Strengths and the limitations of this study
The low detection rate of depression in this audit contrasts with the higher prevalence quoted in general primary care patients (6.6%),20 patientswith coronary disease (17%),21 or diabetes (11–22%).11 It is unlikely that the manner of administration of the questionnaire in the practice explains this discrepancy since the questionnaire has been validated for use by administration by non-specialists in the setting of routine primary care.19 The explanation may well lie in the particular context of the practice. A small list size, semi-rural location and low population turnover may mean that GPs who see their patients regularly and know them well may already have identified those with depression. Support for this view comes from a cross-sectional survey by the MaGPIe group.22 This study found a detection rate of only 5% when patients who were regularly being seen by their GP were screened. Our audit findings may not be applicable to urban practices with a high turnover of patients, but they may be representative of practices in a similar context.

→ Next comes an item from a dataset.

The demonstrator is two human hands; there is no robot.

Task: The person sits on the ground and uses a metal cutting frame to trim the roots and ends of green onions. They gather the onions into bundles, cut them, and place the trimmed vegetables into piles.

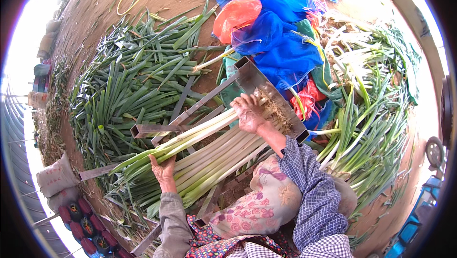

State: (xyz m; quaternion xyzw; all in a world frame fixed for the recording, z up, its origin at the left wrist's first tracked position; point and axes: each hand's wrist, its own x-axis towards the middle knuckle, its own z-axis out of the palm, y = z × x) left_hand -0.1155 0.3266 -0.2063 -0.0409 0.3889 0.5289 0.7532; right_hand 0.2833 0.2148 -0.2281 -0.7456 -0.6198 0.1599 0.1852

We achieved a screening rate of 84%. It could be argued that the detection rate might have been higher had the screening rate been greater.
Comparison with existing literature
Our audit findings lend support to those who have questioned the wisdom of screening for depression. The rationale for NICE’s recommendations for screening have been challenged by Kessler et al.23 Gilbody et al have evaluated depression screening against the criteria for screening programmes set by the UK National Screening Committee and found it did not meet those criteria.8
In our practice, a large number of patients needed to be screened to pick up one possible case of new-onset depression in patients with DM and IHD. This has led us to question the value of the programme. Our experience may not be representative of general practice elsewhere in England but should raise concern. Audits of surgeries with different profiles, or a longitudinal study of several surgeries spanning a range of practice types, are needed to resolve the issue.
Not commissioned; externally peer reviewed.
KH was a member of the Primary Care Guidelines Review Panel of the National Institute of Health and Clinical Excellence, 2002–2006. KH is a GP principal whose income is affected by the QOF.